Therefore, it is possible to adjust actual print quality, that is,
printing precision, depending on required print quality. The
pattern switchover is carried out either for each outward movement
or for each set of outward and homeward movements of the carriage
3. Therefore, it is possible to apply the switchover (technique) of
the scanning speeds of the carriage 3 according to the invention to
both of bidirectional printing and unidirectional printing. Thus,
the invention increases the diversification of printing that is
performed by the printer 90.
[0145] According to the exemplary configuration of the printer 90
described above, printing is started during acceleration of the
carriage 3. After the start of printing, it is continued until the
carriage 3 decelerates.

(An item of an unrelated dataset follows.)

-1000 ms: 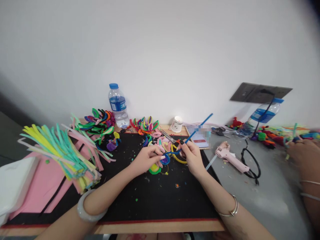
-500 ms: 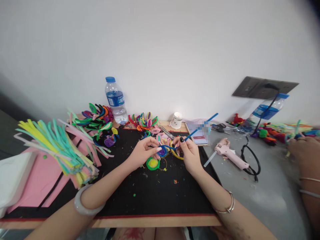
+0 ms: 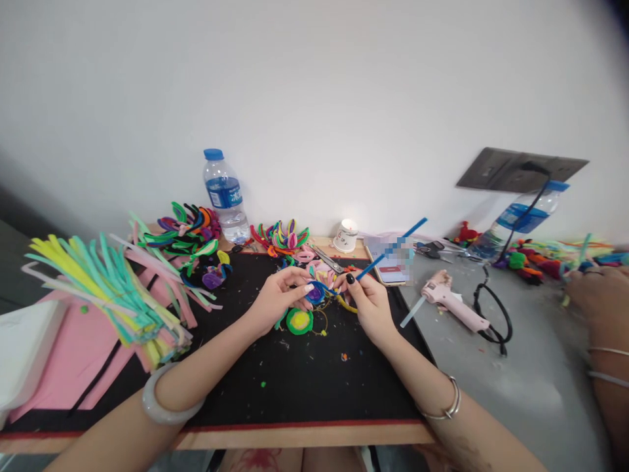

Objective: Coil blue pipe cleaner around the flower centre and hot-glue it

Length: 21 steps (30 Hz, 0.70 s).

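Between the fingers of my left hand [image 3: 281, 300] is a flat coil of purple and blue pipe cleaner [image 3: 315, 292]. A straight blue pipe cleaner [image 3: 369, 267] runs from this coil up to the right, pinched by my right hand [image 3: 369, 303] between thumb and fingers. Just below the coil lies a green and yellow pipe-cleaner disc [image 3: 299, 320] on the black mat [image 3: 304, 387]. A thin wire ring rests beside that disc. Behind my hands are scissors [image 3: 328, 260] and pink pipe-cleaner loops, partly hidden.
Pipe-cleaner bundles [image 3: 105, 288] lie at left by a white box [image 3: 29, 347]. A water bottle [image 3: 225, 196], paper cup [image 3: 346, 235] and phone [image 3: 388, 261] line the back. At right are a pink glue gun [image 3: 455, 303], a tilted bottle [image 3: 521, 219] and another person's hand [image 3: 597, 298].
The blue strand now lies closer to the coil's edge, and more of the coil shows. My right hand has shifted slightly left; both hands keep their grip.
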Each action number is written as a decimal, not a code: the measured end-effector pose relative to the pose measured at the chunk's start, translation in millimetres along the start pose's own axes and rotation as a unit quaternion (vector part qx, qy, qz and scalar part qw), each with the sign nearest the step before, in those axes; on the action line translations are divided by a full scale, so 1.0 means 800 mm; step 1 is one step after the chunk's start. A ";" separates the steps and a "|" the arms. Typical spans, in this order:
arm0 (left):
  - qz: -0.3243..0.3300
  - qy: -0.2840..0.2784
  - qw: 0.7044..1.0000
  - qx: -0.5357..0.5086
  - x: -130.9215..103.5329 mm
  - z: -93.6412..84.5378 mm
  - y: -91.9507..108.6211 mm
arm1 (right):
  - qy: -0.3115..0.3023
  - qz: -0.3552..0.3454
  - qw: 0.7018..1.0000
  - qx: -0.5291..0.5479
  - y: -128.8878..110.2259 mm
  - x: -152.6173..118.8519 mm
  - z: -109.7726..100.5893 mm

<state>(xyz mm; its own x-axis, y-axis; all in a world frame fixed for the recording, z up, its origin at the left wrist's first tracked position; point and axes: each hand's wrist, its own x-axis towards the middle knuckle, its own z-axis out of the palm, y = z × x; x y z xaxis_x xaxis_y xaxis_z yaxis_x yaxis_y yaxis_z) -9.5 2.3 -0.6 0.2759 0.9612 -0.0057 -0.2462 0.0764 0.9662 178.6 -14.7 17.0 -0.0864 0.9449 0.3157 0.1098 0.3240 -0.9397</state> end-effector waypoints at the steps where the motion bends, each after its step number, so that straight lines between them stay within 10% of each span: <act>1: 0.000 0.004 1.000 -0.002 0.000 0.000 -0.001 | 0.002 -0.001 1.000 -0.007 0.000 0.000 0.000; 21: 0.002 0.037 0.999 -0.022 0.002 -0.002 -0.001 | -0.017 0.021 0.999 0.024 0.016 0.000 0.007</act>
<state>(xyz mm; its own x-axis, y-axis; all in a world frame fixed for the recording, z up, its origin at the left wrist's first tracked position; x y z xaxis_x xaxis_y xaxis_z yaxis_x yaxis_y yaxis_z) -10.2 4.2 -2.0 0.2062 0.9783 -0.0222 -0.2879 0.0824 0.9541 174.7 -11.1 4.4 -0.1163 0.9551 0.2724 0.0662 0.2811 -0.9574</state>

Therefore, the invention makes it possible
to provide a marginless printing, that is, printing with no margin
left at edges of the printing paper P, or printing with relatively
narrow margins left thereat. Thus, the invention makes it possible
to offer high-quality printing.
[0146] Although various exemplary embodiments of the present
invention are described above, needless to say, the invention is in
no case restricted to these exemplary embodiments described herein;
the invention may be configured and/or implemented in an adaptable
manner in a variety of variations without departing from the spirit
thereof.
[0147] In the first, second, and third exemplary embodiments of the
invention described above, the velocity data corresponding to four
velocity curves A1-A4 are stored in the ROM 41. However, the number
of velocity curves, and thus the number of velocity data, is not
limited to four. As an alternative configuration of the invention,
the number of the velocity curves and thus the number of velocity
data that are stored in the ROM 41 may be five or greater, or three
or less.
[0148] Although the CPU 39, which functions as the driving mode
switchover section, performs switchover by means of the velocity
data corresponding to four velocity curves A1-A4 according to the
first exemplary embodiment of the invention described above, it may
be alternatively configured that the CPU 39 performs the switchover
by means of the velocity data corresponding to three velocity
curves or less. On the other hand, if the ROM 41 memorizes five
pieces of velocity data corresponding to five velocity curves or
greater, it may be alternatively configured that the CPU 39
performs the switchover by means of the above-mentioned five pieces
of velocity data corresponding to five velocity curves or
greater.
[0149] Similarly, although the CPU 39, which functions as the
movement position switchover section, performs switchover by means
of the movement start positions G1-G4 according to the second
exemplary embodiment of the invention described above, the number
of the movement start positions according to the invention is in no
case limited to four. That is, it may be alternatively configured
that the CPU 39 performs the switchover by means of five movement
start positions or greater, or three movement start positions or
less. In addition, the invention may be modified in such a manner
that the movement stop positions are switched over so that they
correspond to the movement start positions G1-G4. Moreover, the
invention may be modified in such a manner that, when the movement
stop positions are switched over, the number of the movement stop
positions is not the same as that of the movement start
positions.
[0150] The CPU 39, which functions as the movement position
switchover section, uses the velocity curve A1 according to the
second and third exemplary embodiments of the invention described
above. However, the invention is in no case limited to such a
configuration. That is, it may be alternatively configured that the
CPU 39 uses either the velocity curve A2 or the velocity curve
A3.
[0151] The CPU 39, which serves as the print target medium
recognition section, recognizes (i.e., detects) the size of the
print target paper according to the third exemplary embodiment of
the invention described above. Then, on the basis of the
recognition result, the CPU 39, which further serves as the
switchover judgment section, makes a decision as to which one of
the switchover methods should be used, that is, either the driving
mode switchover or the movement start position switchover. However,
the invention is in no case limited to such a configuration. For
example, the invention may be modified in such a manner that the
print target medium recognition section recognizes the paper type
of the print target paper (for example, whether it is a "normal
plain paper" or a "special glossy paper"). As another alternative
example, it may be modified in such a manner that the print target
medium recognition section recognizes the color type of the print
target paper (for example, whether it is a "monochrome paper" or a
"sepia-toned paper"). As still another alternative example, it may
be modified in such a manner that the print target medium
recognition section recognizes which one of the "edged printing"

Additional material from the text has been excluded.